Activity: Every line that holds the word "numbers" needs to be copied from the data below.

Recorded information:
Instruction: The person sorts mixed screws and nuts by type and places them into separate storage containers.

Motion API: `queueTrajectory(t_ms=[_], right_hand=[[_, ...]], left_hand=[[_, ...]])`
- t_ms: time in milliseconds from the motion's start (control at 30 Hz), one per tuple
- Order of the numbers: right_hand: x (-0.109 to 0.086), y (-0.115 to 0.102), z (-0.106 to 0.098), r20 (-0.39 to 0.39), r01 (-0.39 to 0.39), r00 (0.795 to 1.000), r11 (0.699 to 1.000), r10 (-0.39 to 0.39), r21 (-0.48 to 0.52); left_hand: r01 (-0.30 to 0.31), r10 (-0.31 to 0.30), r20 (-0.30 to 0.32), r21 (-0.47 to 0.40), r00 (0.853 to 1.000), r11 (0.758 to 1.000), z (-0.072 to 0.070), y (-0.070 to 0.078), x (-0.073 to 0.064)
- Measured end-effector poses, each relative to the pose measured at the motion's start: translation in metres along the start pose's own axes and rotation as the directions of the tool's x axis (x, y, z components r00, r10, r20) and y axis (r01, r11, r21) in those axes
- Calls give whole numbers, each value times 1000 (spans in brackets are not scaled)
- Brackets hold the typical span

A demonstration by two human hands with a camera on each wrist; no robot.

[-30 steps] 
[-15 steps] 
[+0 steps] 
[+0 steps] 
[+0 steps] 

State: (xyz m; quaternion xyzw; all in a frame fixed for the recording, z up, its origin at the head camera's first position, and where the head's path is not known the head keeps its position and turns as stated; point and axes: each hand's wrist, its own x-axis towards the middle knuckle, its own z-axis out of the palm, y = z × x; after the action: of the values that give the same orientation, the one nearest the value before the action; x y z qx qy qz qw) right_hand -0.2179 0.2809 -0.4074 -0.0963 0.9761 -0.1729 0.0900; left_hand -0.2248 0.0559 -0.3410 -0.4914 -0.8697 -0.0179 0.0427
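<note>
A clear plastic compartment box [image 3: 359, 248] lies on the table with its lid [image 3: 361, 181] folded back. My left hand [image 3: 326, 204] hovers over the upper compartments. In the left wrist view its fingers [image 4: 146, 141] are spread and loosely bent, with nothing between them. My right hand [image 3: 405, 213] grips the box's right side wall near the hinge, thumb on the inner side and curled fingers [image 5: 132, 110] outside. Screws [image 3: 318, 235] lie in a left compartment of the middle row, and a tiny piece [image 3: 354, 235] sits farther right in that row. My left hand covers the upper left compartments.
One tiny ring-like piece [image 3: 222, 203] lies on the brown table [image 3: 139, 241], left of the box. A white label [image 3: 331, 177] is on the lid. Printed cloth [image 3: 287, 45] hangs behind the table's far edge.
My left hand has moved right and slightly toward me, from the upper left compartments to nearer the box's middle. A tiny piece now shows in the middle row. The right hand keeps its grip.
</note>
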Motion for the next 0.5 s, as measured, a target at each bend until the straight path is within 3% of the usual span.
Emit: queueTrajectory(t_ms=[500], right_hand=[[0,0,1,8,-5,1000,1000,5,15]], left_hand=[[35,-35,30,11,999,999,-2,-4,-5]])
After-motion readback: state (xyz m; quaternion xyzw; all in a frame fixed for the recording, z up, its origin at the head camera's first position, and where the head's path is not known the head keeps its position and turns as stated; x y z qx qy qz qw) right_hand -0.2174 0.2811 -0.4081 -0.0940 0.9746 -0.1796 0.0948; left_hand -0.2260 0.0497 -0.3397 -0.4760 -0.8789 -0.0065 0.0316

Response to the exercise:
- Order of the numbers: right_hand: x (-0.109 to 0.086), y (-0.115 to 0.102), z (-0.106 to 0.098), r20 (-0.39 to 0.39), r01 (-0.39 to 0.39), r00 (0.795 to 1.000), r11 (0.699 to 1.000), r10 (-0.39 to 0.39), r21 (-0.48 to 0.52); left_hand: r01 (-0.30 to 0.31), r10 (-0.31 to 0.30), r20 (-0.30 to 0.32), r21 (-0.47 to 0.40), r00 (0.853 to 1.000), r11 (0.758 to 1.000), z (-0.072 to 0.070), y (-0.070 to 0.078), x (-0.073 to 0.064)
- Calls give whole numbers, each value times 1000 (spans in brackets are not scaled)

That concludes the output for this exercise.